Sirius se quedó helado. Había un extraño en su habitación. Preocupado de que fuera el vigilante, cerró la boca y esperó su regaño. Pero no era Benjy en absoluto, era el chico que había estado paseando con Evans, sin duda alguna. Sirius reconoció las ropas rasgadas y el pequeño baúl blanco y supuso que el resto de él sería sencillo, pero vaya si se equivocaba. Nada podría haberlo preparado para el horror de verle la cara de frente.
¡Oooooh! No era justo, ¡no era justo! Ojos marrones, malditos rizos de cupido y... ¡oh, Dios! ¡¿Eran pecas?!
¡No! pensó Sirius. No, no tenía que ser así. Tenía que ser horrible. ¿Y el acné? ¿Y la cola y los dedos palmeados?
Sirius miró los pies del chico. Tenía un agujero en la zapatilla izquierda, por el que asomaba un trozo de calcetín. Aunque eso significaba que aún no podía descartar los dedos palmeados, dudaba que se hubiera hecho realidad cualquier otra cosa por la que había rezado.
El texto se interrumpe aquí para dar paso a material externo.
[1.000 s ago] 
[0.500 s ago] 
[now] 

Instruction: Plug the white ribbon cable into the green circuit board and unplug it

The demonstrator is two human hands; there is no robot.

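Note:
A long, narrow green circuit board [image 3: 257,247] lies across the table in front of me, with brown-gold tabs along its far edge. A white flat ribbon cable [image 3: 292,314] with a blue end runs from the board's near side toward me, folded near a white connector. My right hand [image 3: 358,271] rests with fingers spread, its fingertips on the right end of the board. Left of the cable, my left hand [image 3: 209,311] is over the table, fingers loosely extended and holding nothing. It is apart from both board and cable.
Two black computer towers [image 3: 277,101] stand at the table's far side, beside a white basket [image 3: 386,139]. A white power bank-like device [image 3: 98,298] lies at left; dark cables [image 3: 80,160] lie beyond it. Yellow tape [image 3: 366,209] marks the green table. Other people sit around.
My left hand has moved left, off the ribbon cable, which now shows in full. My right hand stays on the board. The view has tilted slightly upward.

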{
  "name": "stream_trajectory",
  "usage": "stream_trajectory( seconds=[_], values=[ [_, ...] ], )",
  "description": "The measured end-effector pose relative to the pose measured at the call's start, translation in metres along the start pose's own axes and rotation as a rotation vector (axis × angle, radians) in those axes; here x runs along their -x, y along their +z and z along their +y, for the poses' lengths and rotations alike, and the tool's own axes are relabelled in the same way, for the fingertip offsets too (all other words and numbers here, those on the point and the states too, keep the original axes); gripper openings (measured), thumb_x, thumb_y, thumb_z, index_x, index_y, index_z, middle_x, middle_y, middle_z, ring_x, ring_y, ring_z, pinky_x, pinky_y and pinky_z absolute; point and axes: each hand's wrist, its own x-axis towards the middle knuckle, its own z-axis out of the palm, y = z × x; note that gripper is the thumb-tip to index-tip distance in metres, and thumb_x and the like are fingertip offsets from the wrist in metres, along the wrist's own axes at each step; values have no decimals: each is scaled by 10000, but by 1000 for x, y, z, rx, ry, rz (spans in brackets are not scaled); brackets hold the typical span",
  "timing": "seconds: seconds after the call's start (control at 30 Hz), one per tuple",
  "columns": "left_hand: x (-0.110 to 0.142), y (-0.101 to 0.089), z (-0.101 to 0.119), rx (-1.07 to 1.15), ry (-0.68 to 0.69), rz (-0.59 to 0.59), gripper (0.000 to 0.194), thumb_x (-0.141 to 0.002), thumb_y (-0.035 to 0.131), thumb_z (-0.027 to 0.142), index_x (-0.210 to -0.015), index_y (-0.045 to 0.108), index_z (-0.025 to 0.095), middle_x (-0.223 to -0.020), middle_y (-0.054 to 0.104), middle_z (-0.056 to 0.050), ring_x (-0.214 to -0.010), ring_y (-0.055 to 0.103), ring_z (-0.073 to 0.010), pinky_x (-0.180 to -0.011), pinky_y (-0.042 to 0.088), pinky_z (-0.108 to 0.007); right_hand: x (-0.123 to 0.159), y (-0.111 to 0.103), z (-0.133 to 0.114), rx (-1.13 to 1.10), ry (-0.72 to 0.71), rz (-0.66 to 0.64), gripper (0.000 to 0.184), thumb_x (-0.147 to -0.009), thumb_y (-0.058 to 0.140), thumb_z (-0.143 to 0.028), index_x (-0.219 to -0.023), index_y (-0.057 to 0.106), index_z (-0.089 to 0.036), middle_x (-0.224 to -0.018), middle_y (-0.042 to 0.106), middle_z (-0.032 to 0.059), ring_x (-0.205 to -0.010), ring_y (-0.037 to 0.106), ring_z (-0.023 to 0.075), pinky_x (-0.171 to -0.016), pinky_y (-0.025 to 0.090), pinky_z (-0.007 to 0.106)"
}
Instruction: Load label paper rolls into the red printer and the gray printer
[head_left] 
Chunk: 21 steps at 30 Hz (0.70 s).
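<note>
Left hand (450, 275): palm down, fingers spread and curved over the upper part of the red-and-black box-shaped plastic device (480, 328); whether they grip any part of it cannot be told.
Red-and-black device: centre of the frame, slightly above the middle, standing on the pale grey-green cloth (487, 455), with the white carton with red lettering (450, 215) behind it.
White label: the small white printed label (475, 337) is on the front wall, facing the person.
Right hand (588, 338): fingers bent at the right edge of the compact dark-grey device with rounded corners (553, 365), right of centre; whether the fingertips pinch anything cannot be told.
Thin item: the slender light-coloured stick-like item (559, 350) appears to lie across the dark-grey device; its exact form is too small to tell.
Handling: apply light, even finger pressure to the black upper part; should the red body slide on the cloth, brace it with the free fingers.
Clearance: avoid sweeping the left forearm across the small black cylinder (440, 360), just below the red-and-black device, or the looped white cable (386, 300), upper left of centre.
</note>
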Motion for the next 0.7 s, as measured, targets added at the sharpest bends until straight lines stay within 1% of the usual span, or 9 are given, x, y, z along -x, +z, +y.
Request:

Su plan parecía desmoronarse: la dominación total de la escuela se esfumó en un instante. El chico lo miraba fijamente, casi con rabia. Sirius podía verlo ahora; mañana al mediodía le estaría llamando marica. Y se vería así mientras lo hacía.
Por primera vez en muchos, muchos meses, Sirius Black sintió que se le secaba la garganta.
No me jodas.
—Sirius. —sonrió James, dándole una palmada en el hombro, —te presento a Remus.
I love you, baby, and if it's quite alright,
I need you, baby, to warm the lonely night;
I love you, baby, trust in me when I say:
Oh, pretty baby, don't bring me down, I pray,
Oh, pretty baby, now that I found you, stay;
And let me love you, baby, let me love you!